A romance novel (1860)

by: Rebekah Hyneman (1816-1875)

Chapter 10

"Fine doin’s over there at Singleton’s," said his glum housekeeper as he sat at breakfast a few days after his interview with Charity. "Guess you’ll wish you’d a’never meddled with that tribe."

"What are you driving at?" inquired her master, raising his eyes from his book—for our doctor always read at breakfast.

"Drivin’ at? I ain’t drivin’ at nothin’. I am on’y tellin’ you what everybody says."

"What does everybody say?" queried the doctor pretending to be hunting for something in his book, but flushing up a little.

"There’s a child come there, a little thing looks like a doll, with blue eyes and yellow hair, and wax skin, four or five year old, too. And that Lloyd gal is got to take it, and Miss Singleton she won’t have it in the house, and the gal won’t give it up, says it’s her dead sister’s child, but nobody won’t believe that, and so there it is."

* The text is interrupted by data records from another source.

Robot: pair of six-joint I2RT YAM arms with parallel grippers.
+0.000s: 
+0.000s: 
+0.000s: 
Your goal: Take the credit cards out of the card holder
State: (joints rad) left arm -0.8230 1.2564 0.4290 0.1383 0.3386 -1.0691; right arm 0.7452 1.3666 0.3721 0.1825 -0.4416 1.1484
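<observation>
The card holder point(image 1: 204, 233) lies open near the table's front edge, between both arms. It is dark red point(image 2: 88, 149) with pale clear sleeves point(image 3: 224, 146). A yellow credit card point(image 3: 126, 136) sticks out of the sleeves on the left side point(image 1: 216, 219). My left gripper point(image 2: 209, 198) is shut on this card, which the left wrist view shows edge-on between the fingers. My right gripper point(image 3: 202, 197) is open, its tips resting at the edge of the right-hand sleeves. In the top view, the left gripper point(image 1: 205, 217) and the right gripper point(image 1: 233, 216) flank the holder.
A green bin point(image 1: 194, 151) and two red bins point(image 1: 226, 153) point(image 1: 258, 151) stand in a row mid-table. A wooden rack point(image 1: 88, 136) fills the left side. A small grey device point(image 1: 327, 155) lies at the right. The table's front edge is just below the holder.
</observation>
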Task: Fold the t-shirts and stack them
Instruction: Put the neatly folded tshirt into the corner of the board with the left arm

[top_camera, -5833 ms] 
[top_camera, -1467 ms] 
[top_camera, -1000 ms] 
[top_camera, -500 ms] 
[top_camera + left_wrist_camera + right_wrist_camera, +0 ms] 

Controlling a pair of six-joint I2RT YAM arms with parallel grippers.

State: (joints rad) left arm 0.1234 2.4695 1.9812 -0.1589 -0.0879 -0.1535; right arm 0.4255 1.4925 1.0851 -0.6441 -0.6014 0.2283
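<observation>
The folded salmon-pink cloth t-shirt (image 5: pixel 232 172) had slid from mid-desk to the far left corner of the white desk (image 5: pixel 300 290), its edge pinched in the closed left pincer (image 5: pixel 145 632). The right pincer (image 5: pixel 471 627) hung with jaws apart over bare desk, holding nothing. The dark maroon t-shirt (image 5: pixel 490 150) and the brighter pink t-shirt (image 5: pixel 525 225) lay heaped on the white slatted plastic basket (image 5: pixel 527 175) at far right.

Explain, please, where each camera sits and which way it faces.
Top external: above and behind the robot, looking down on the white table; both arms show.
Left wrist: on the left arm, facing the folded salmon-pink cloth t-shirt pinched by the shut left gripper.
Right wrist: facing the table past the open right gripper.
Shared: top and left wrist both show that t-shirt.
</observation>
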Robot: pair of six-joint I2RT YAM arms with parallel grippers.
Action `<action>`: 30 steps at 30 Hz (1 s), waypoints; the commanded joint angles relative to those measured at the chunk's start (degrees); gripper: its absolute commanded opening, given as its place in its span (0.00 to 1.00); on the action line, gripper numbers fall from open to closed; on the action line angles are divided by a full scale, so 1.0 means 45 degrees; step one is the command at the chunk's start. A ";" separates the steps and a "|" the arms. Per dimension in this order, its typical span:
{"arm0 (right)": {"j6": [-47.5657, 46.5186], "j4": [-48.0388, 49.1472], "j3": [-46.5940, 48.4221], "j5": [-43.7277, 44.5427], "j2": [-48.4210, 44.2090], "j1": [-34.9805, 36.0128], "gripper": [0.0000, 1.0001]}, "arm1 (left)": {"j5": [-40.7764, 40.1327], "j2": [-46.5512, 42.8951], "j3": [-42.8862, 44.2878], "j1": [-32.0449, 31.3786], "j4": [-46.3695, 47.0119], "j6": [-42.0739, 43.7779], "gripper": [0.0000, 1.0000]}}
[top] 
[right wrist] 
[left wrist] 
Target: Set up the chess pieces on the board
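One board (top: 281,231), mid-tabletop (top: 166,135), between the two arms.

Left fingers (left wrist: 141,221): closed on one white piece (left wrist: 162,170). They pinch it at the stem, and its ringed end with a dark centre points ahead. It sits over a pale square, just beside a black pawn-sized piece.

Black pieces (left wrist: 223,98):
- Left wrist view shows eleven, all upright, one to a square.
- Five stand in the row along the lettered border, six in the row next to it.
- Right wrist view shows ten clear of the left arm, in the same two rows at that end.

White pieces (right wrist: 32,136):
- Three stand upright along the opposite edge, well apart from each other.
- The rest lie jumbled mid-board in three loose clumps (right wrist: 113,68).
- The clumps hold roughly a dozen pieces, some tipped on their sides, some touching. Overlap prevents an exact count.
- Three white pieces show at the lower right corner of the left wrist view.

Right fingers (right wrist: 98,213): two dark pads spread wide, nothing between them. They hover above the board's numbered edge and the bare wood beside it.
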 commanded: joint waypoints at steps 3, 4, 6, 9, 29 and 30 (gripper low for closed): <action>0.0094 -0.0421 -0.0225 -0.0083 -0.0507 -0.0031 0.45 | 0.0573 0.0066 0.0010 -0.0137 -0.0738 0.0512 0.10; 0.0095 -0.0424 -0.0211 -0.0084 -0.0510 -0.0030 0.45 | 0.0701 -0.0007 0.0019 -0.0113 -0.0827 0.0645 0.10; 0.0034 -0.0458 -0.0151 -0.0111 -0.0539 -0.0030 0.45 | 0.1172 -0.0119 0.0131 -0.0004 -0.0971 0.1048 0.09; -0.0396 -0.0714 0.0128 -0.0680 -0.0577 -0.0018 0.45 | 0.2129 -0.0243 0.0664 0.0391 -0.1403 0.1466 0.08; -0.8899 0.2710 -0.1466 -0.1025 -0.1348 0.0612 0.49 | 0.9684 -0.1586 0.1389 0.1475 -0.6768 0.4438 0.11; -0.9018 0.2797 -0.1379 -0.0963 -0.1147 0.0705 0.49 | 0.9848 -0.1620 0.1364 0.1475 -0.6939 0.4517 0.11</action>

"It is her sister’s child," said the doctor, emphatically.

"So she says," returned the woman, "but guess they don’t believe it. They say down at the store, it’s the image of the school marm, all ‘cept the blue eyes."

"Be quiet, will you?" shouted the doctor, dashing his book on the table.

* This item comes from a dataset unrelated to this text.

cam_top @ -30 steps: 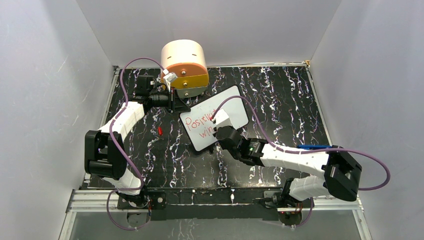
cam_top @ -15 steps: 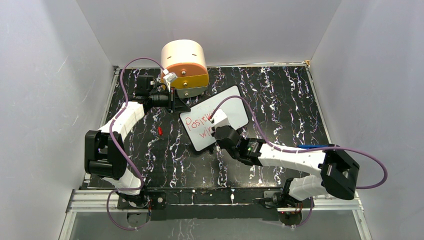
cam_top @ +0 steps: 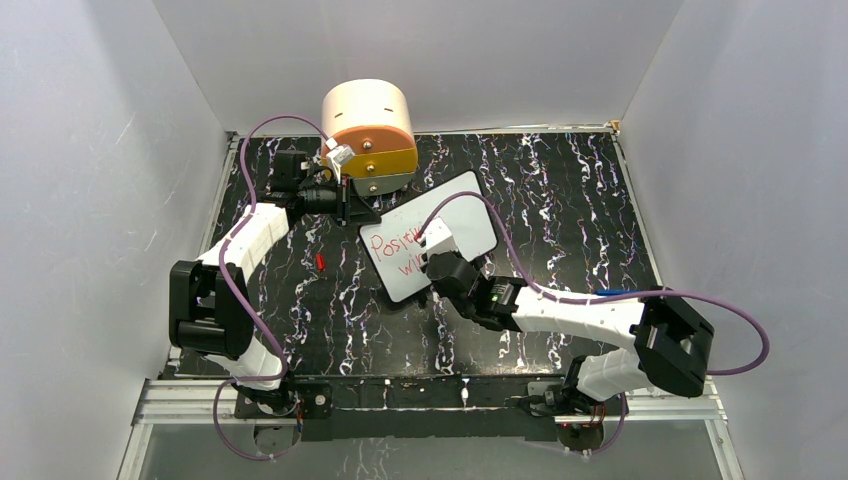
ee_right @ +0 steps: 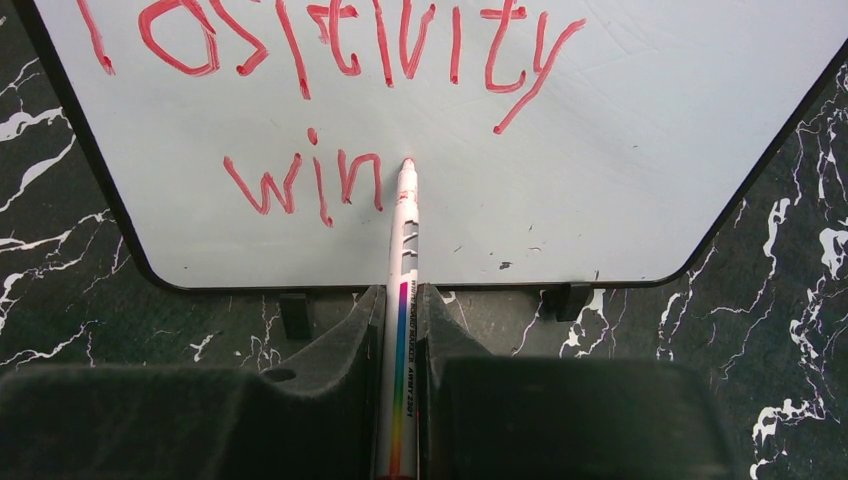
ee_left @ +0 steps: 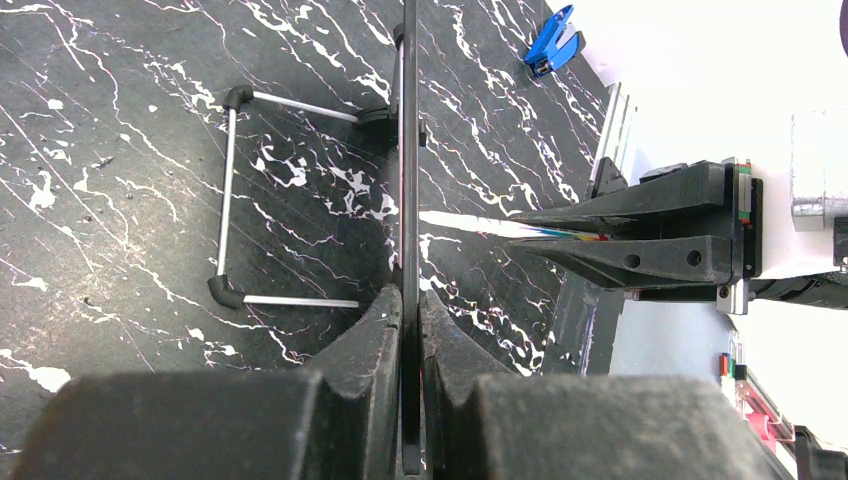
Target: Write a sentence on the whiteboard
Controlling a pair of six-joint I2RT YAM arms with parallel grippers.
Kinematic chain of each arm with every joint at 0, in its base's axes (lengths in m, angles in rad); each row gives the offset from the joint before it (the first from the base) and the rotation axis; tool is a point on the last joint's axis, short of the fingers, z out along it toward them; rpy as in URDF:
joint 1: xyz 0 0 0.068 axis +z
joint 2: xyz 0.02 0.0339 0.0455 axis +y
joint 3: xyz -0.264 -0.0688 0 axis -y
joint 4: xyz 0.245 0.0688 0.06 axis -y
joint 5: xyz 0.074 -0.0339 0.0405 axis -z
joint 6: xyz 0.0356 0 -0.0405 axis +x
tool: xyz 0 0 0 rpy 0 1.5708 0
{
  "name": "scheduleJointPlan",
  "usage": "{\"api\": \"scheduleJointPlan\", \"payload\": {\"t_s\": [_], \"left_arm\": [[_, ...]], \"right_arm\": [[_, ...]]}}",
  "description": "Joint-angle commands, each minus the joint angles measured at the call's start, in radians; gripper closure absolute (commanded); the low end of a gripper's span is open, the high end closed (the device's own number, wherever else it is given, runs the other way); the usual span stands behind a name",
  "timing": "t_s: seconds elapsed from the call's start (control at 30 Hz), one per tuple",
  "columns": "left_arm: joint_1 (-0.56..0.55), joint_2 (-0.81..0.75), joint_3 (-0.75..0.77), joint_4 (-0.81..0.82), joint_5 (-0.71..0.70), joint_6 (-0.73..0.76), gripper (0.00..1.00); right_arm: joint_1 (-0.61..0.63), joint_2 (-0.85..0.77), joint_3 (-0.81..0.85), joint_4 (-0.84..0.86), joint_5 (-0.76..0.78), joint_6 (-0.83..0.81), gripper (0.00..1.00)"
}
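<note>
The whiteboard (cam_top: 472,214) stands tilted on the black marbled table (cam_top: 570,190), propped from behind by a wire stand (ee_left: 228,190) that shows in the left wrist view. Seen edge-on there, the board (ee_left: 410,150) is a thin dark line.

The left gripper (ee_left: 410,300) has its jaws pressed together on the board's edge, at the corner nearest the round drawer unit (cam_top: 368,125), which sits just beyond the board.

The sentence (ee_right: 330,40) runs in red across the board's face (ee_right: 640,130): an upper line reading "Positivity", its first letter cut off by the frame, and below it the letters "win".

The right gripper (ee_right: 400,300) reaches in from the board's near side, with its jaws clamped on a white marker (ee_right: 403,250) with a rainbow stripe along its barrel. The marker's red tip touches the board just to the right of the "n". From the top view the right gripper (cam_top: 432,262) covers part of the lettering (cam_top: 398,245).

A small red object (cam_top: 320,262) lies on the table to the left of the board, apart from it. A blue object (ee_left: 553,40) lies well to the board's right.
</note>
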State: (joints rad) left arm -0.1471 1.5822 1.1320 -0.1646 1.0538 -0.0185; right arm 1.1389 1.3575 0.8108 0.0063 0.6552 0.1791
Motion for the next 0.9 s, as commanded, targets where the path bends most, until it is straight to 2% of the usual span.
{"api": "scheduleJointPlan", "payload": {"t_s": [0.0, 0.87], "left_arm": [[-0.008, 0.034, -0.014, -0.064, -0.088, 0.035, 1.0], [-0.008, 0.033, -0.014, -0.065, -0.088, 0.035, 1.0]], "right_arm": [[-0.004, 0.014, 0.048, 0.056, 0.017, -0.003, 1.0], [-0.005, -0.006, 0.036, 0.081, -0.009, -0.012, 1.0]]}}
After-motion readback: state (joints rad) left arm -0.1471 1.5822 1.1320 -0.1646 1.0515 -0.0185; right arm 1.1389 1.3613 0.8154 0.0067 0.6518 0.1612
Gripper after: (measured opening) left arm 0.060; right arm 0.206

"Hoity toity!" exclaimed the old woman, "guess I may use my tongue as well as other folks. It does look like her, I’ve seen ‘em together."

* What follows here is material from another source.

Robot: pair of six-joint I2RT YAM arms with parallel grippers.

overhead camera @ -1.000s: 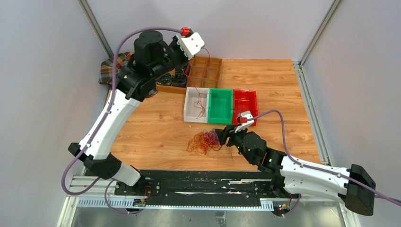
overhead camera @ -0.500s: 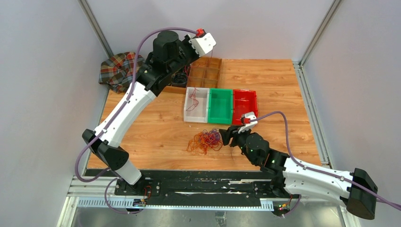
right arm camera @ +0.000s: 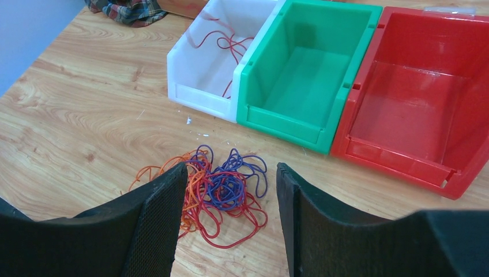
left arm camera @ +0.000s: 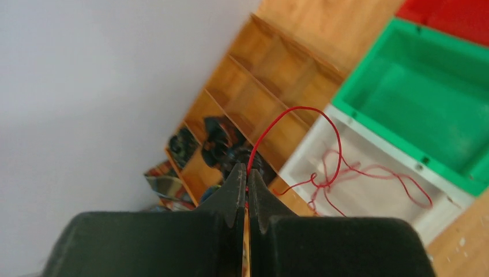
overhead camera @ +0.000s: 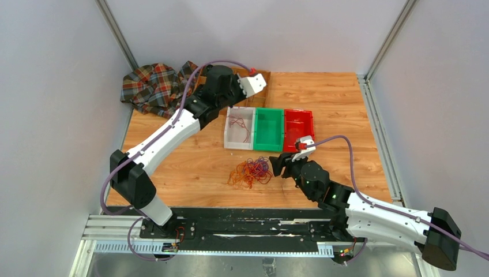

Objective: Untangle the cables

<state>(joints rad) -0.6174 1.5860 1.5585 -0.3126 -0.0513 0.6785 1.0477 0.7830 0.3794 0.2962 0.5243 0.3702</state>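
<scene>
table [right arm camera: 69, 115]: matt wood grain | red bin [right arm camera: 398, 158]: glossy plastic | plaid cloth [overhead camera: 150, 83]: woven | cables [right arm camera: 222, 190]: smooth | right hand [right arm camera: 230, 173] pads: rough, matt black

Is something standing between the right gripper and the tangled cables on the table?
Nothing visible does. The open right gripper faces the tangled cables directly; only bare table lies between. The white bin, green bin and red bin stand beyond the tangle.

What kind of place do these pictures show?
Probably a robotics lab cell: the left arm and right arm are bolted to a rail by a wooden table, plain walls enclose it, and a white bin, green bin and red bin stand near tangled cables.
</scene>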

"You once had some sense, I wish you would show it now," said her master, angrily, as he left the room.

"Believe in my soul he’s crazy," muttered the old woman, as he brushed past her. "Ef I thought he was going to make a fool of himself at this time o’day, I’d leave him, sure. Flarin’ up like a madman, about that poor miserable thing, that haint got a decent rag to her back! It’s all along o’ them softs, I said so, they’ve jist gone and done it; I knowed they would. He ain’t broke the shell of an egg this blessed mornin’, and I b’iled ‘em with the watch in my hand, jist three minutes to the very tick!"

# # #

The old woman’s statement was only too true. The husband who had so insulted and outraged the feelings of the vindictive Faith, had soon followed her to the spirit world; and his family, unwilling to have one of the ill fated and dishonored Flemings among them, had with little ceremony transferred the unfortunate orphan to the care of its aunt.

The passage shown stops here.